Stuntman Gary Connery Skydives From 2400 Feet Without Parachute [Video]

42-year-old Hollywood stuntman Gary Connery has become the first person to skydive from 2400 feet without a parachute and land safely.

Hollywood stuntman Gary Connery has completed more than 800 skydives, 450 base jumps and starred as a stunt double in famous movies including Indiana Jones, Batman and Harry Potter. But on Wednesday he did something no one else had ever attempted – to jump out of a helicopter and land safely without deploying a parachute.

The 42-year-old British daredevil was relying on a “wingsuit” to slow him down and a stack of 18,600 cardboard boxes to break his fall, the BBC reports. The entire stunt took less than a minute, with Connery hitting a top speed of around 80mph.

“It was so comfortable, so soft. My calculations obviously worked out and I’m glad they did,” the father-of-two said after sailing head first into the cardboard landing pad. His wife Vivian said she was “relieved it’s all over.”

Mr. Connery leapt out of a helicopter above Henley-On-Thames, England, watched by thousands of people in the field, according to reports. The stunt lasted about 50 seconds, and with five seconds left, Connery spread his arms and legs open, resembling a flying squirrel.

To prepare for the jump he underwent weeks of intensive training in Switzerland and Italy, leaping from mountains and cliffs to perfect his wing suit glide angle. As part of the preparations, Mr Connery studied the flight of kite birds and how they use their tails to control their flight direction.

“Kites steer by twisting their tail one way or another and I’ll be doing the same,” he explained before the jump. “I got a really nice exit. I started to fly very, very stable very quickly but there must have been some turbulence.”

Gary Connery continued: “I was experiencing a lot of bouncing in that flight that I hadn’t experienced before, so it was a little weird. But these suits are amazing. There is so much stability in them.”

His wife Vivian, a cafe owner, said: “He is obviously totally bonkers. I am just relieved it is all over.” She said that empty boxes were considered the best way to break a fall as anything more dense than cardboard and air would be dangerous had such high speeds.

Mr Connery, a veteran of nearly 900 sky dives and 450 base jumps, made his first parachute jump at 23 after joining the Army. He has acted as a stunt-double for the likes of Gary Oldman, John Hurt and Rowan Atkinson and appeared in movies such as ‘The Beach,’ ‘Die Another Day’ and ‘Batman Begins’.
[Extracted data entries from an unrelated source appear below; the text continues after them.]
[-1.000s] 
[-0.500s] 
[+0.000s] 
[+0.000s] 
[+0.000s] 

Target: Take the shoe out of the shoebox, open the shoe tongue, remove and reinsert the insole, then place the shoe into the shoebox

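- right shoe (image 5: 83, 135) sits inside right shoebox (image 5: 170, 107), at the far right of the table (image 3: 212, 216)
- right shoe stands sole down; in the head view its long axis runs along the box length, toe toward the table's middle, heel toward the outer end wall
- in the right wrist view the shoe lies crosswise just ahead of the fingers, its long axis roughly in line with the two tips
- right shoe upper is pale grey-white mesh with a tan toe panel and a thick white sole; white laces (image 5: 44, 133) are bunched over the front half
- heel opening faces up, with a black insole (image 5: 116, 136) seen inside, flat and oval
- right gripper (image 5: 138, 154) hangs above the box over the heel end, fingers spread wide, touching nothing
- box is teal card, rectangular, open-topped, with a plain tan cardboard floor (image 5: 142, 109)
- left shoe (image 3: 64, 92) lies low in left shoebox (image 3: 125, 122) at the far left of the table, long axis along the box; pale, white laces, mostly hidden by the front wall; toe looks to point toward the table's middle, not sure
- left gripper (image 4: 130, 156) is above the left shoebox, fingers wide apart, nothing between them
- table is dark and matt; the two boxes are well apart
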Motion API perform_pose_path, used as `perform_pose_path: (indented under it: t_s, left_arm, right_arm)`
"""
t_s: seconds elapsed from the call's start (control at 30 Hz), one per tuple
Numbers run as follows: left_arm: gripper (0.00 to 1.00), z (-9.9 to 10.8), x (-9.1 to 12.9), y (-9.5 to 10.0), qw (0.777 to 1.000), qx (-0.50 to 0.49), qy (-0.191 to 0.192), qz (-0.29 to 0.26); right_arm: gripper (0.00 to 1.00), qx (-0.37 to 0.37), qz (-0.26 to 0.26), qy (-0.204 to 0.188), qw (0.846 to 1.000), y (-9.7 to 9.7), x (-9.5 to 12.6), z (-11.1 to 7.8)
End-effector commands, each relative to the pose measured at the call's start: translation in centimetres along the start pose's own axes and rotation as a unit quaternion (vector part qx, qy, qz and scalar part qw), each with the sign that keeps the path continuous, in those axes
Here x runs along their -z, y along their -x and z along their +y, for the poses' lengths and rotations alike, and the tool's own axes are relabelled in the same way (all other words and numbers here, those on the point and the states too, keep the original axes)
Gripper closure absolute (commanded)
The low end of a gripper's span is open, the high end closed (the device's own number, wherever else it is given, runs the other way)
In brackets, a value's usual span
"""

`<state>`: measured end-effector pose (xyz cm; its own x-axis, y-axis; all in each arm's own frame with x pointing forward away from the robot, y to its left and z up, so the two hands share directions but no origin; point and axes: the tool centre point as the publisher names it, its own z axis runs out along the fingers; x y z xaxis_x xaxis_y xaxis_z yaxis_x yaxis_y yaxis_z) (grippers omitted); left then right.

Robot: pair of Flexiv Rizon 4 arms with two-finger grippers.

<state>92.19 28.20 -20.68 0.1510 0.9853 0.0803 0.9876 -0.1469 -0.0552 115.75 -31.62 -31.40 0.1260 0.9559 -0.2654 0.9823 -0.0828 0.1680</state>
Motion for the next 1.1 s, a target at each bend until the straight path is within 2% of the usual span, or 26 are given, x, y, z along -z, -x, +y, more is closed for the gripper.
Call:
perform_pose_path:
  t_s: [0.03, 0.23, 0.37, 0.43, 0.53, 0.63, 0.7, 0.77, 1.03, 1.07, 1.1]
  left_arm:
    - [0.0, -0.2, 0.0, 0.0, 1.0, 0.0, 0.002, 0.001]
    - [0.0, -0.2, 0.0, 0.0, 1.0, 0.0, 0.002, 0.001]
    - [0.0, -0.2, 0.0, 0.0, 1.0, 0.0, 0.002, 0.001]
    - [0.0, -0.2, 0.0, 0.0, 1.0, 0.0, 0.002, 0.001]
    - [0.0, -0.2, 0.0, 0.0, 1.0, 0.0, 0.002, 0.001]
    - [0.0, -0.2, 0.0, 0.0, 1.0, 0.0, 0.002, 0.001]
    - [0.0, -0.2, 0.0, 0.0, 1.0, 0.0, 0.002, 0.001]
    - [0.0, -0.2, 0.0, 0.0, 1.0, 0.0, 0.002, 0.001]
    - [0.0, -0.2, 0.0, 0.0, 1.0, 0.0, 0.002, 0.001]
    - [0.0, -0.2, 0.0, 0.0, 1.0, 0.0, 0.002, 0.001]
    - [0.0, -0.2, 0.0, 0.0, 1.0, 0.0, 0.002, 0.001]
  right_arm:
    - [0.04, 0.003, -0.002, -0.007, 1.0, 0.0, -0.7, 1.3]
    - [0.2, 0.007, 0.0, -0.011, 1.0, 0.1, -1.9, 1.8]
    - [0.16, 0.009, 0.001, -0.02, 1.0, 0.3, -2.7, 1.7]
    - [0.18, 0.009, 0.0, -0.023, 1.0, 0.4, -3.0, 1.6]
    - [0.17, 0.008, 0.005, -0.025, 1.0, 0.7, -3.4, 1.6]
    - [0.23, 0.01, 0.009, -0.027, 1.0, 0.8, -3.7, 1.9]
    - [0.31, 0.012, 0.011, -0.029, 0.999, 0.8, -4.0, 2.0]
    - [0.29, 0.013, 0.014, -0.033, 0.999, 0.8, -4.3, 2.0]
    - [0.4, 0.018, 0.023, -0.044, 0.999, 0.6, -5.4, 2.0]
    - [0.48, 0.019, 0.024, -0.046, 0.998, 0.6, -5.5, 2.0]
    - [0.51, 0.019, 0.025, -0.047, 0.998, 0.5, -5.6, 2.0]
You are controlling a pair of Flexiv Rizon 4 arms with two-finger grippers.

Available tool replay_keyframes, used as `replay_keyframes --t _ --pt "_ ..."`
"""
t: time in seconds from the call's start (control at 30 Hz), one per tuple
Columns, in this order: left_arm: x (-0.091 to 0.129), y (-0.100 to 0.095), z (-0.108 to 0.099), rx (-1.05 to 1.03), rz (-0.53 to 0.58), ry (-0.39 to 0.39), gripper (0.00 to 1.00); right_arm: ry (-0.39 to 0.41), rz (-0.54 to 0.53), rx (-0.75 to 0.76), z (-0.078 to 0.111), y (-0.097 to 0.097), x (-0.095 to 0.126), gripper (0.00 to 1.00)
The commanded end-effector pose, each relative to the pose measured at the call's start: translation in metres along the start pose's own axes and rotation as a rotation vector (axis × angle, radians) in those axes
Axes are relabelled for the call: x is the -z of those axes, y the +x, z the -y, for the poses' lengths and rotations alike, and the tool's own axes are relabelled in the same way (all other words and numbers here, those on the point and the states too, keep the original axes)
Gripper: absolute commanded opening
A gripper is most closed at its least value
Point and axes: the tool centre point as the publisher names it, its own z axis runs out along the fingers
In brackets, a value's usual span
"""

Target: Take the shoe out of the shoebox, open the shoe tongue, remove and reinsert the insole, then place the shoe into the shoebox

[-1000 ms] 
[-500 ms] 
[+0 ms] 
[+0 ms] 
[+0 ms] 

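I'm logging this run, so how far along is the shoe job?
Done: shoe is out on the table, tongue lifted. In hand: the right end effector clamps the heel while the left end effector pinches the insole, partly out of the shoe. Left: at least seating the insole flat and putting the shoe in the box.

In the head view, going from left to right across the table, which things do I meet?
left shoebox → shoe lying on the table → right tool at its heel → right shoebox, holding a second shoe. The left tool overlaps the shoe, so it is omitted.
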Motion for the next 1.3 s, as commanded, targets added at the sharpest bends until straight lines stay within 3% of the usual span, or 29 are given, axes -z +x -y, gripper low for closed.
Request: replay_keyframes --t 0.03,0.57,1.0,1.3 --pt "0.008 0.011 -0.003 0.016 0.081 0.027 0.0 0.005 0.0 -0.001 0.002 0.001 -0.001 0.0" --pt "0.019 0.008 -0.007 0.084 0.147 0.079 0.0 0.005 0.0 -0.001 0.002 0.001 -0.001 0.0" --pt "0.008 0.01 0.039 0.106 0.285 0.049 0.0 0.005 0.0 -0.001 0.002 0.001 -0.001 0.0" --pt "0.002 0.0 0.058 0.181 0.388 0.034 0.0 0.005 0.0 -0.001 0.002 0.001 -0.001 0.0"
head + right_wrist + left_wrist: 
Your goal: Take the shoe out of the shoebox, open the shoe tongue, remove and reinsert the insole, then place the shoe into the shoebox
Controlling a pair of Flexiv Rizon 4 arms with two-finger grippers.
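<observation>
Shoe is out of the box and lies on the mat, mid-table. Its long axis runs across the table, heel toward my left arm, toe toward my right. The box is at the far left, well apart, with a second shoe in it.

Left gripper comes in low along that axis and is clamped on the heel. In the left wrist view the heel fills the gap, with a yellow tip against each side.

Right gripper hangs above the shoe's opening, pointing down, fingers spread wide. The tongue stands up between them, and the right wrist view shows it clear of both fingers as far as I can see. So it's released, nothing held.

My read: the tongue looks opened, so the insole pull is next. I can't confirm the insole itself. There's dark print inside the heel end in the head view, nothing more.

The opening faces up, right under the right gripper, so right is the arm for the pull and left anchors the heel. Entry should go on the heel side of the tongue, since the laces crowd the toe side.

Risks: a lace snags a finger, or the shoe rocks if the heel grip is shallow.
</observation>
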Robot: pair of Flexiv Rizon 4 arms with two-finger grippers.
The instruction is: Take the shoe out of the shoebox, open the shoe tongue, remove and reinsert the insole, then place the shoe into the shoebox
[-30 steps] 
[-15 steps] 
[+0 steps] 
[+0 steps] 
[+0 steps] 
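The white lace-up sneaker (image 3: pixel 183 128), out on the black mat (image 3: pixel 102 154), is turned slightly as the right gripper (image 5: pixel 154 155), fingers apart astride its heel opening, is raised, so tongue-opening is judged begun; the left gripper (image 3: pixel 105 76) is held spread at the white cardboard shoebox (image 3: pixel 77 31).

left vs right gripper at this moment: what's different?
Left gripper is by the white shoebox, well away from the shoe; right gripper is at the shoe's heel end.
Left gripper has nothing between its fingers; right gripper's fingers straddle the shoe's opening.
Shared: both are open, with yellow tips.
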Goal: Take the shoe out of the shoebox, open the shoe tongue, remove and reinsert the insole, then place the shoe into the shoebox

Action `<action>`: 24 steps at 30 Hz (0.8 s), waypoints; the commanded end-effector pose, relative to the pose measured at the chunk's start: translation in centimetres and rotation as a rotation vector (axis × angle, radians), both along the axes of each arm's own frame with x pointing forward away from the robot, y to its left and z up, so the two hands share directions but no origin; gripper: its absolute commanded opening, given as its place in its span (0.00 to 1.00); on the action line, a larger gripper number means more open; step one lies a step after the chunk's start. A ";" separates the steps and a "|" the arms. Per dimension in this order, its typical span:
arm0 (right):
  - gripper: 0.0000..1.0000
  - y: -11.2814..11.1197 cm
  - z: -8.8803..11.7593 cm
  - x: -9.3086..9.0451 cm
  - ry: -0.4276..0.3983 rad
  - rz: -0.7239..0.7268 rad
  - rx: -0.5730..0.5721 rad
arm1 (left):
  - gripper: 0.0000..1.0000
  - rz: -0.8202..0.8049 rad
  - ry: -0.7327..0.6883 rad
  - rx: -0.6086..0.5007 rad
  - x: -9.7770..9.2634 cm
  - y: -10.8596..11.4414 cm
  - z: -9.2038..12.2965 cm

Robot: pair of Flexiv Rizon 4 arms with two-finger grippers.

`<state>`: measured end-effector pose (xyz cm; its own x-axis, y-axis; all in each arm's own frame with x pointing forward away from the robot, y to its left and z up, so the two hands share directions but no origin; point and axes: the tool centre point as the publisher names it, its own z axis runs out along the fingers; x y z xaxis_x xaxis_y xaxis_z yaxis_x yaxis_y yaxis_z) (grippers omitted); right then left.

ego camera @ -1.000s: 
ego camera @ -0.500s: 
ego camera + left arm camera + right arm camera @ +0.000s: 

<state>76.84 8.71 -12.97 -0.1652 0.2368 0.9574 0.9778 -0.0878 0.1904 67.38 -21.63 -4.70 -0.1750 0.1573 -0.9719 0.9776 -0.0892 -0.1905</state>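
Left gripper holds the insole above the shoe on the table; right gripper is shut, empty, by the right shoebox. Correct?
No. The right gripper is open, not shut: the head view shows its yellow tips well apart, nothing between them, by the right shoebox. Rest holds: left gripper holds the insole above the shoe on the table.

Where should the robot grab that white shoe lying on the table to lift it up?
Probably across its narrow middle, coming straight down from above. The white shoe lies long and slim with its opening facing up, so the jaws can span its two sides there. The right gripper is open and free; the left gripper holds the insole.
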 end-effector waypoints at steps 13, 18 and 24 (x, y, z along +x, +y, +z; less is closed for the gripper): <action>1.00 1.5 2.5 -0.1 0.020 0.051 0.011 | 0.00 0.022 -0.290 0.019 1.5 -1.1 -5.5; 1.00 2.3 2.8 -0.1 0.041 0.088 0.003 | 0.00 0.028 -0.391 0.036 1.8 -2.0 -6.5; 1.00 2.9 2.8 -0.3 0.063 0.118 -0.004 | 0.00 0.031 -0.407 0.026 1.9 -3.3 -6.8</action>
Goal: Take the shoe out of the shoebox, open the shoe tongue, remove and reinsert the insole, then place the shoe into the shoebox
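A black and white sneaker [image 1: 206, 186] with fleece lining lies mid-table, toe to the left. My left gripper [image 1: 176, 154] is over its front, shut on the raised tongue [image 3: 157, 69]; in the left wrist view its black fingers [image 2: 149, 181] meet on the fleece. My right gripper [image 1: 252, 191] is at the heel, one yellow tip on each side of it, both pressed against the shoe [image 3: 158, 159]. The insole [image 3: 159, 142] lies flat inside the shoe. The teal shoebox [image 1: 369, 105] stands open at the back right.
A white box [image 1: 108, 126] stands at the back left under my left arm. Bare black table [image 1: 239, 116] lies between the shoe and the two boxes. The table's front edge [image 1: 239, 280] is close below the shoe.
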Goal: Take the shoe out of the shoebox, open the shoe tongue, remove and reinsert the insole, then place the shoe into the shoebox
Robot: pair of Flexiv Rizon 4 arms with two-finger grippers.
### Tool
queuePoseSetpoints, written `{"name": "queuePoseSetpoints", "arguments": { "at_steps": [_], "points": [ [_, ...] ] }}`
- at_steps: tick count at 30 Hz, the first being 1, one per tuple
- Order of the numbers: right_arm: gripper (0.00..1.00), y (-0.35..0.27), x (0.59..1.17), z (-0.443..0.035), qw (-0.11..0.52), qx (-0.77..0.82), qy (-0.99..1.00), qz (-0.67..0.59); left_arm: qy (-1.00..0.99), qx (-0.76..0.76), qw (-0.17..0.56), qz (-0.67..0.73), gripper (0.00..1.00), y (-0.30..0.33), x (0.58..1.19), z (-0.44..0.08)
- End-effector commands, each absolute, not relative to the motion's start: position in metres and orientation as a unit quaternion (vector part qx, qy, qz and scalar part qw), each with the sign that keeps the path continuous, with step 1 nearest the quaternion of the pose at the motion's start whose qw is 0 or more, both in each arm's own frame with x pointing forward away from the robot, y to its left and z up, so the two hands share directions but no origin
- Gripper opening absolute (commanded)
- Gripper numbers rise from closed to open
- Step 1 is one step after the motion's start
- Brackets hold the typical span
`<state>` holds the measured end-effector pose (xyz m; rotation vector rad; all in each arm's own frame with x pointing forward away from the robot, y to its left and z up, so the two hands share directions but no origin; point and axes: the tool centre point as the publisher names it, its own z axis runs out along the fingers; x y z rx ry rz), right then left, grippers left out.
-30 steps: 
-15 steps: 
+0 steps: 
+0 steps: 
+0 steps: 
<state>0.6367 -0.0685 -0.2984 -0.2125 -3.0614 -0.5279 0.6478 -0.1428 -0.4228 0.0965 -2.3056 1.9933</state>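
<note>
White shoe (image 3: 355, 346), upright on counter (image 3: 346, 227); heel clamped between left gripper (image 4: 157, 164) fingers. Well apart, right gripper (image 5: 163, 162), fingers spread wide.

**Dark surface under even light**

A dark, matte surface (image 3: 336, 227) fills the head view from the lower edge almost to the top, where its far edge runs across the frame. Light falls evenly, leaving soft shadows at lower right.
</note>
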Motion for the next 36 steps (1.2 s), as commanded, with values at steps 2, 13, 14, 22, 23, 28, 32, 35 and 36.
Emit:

He also leapt from the Eiffel Tower, Nelson’s Column, Tower Bridge and the London Eye. Landing a wing suit without a parachute has been a dream of all skydivers since the modern wing suit was invented in 1997 by French skydiver and aristocrat Patrick De Gayardon.

US skydiver Jeb Corliss planned to become the first to land a wing suit without a parachute but his plans were suspended after he was seriously injured during a recent jump in South Africa.

By the way, skydivers have been racing to break records lately as Felix Baumgartner, 42, of Austria, plans to skydive this summer from a balloon on 120,000 feet in the atmosphere (see Felix Baumgartner Leaps 13 Miles From Edge of Space at 354Mph).

Felix Baumgartner has jumped 2,500 times from planes and helicopters, as well as some of the highest landmarks and skyscrapers on the planet – starting from the Christ the Redeemer statue in Rio de Janeiro and to the 101-story Taipei 101 in Taiwan.

This summer, the skydiver intends to hurtle toward Earth at fantastic speed from a record 23 miles up, breaking the sound barrier with only his body. “I like to challenge myself,” Baumgartner said, “and this is the ultimate skydive. I think there’s nothing bigger than that.”

The adventurer made it more than halfway there during a critical dress rehearsal on March 15th, 2012 , ascending from the New Mexico desert in a helium balloon and jumping from more than 13 miles up.

He is the third person who leaped from such an altitude and free fall to a safe landing – and the first one to do so in 50 years. The record is belonged to the Air Force test pilot Joe Kittinger who jumped from 102,800 feet – 19.5 miles – in 1960.